Do you think anonymous scouts have questions about Toney's rap career? You bet your sweet bippy they do. Maybe Toney needs a more football-approved offseason hobby, like hosting game shows.
Anyway, Toney was one of the stars of the Senior Bowl this year, where he looked much more physical than his listed 5-foot-11, 189-pound measurements would suggest. The Gators used him as a slot weapon and sometime-Wildcat quarterback, and he probably fits best in a similar slash role in the NFL. That said, some of his Senior Bowl reps suggest he has untapped potential as a traditional receiver who can take care of himself when beating jams and running traditional routes.

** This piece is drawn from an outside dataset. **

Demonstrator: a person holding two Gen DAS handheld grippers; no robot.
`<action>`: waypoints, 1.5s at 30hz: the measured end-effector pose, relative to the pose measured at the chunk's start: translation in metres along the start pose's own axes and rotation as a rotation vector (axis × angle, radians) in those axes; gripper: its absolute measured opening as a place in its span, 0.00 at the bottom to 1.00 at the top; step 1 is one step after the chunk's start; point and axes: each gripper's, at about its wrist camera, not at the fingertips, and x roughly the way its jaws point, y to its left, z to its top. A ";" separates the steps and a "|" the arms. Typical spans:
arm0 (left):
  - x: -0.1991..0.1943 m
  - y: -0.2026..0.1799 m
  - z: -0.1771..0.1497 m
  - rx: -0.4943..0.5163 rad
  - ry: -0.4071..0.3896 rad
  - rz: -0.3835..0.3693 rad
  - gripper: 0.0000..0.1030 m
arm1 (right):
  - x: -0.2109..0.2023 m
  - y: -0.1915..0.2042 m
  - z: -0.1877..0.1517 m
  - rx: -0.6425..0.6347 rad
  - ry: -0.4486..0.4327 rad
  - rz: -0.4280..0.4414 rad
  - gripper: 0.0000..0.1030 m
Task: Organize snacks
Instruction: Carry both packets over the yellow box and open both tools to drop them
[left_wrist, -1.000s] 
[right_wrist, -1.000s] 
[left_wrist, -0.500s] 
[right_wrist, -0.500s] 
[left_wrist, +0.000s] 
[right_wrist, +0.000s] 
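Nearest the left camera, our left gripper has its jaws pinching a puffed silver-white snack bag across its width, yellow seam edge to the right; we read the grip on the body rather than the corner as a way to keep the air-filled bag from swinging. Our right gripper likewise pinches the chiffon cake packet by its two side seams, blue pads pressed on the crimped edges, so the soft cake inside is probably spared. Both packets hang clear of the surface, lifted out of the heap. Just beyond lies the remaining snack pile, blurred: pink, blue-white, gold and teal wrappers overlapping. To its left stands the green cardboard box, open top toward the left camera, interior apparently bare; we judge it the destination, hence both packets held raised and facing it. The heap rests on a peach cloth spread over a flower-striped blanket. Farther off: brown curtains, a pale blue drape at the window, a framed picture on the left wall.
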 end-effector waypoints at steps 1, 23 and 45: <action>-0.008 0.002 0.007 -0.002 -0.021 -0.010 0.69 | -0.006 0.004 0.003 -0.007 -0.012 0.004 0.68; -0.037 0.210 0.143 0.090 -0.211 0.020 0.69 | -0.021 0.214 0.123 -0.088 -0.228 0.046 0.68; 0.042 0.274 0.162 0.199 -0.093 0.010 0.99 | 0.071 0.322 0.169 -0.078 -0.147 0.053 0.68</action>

Toney is a better overall prospect than Laviska Shenault, the Colorado slash player who caught 58 passes last year for the Jaguars. As for his rap career, well, I've been shopping-carted around parking lots in heavy metal T-shirts once or twice in my life. If 50-year-old white chonk dads can relate to your rap stylings, chances are you are doing it wrong.
The Giants offense is definitely going to be interesting this year. Whether "interesting" turns into "good" remains to be seen.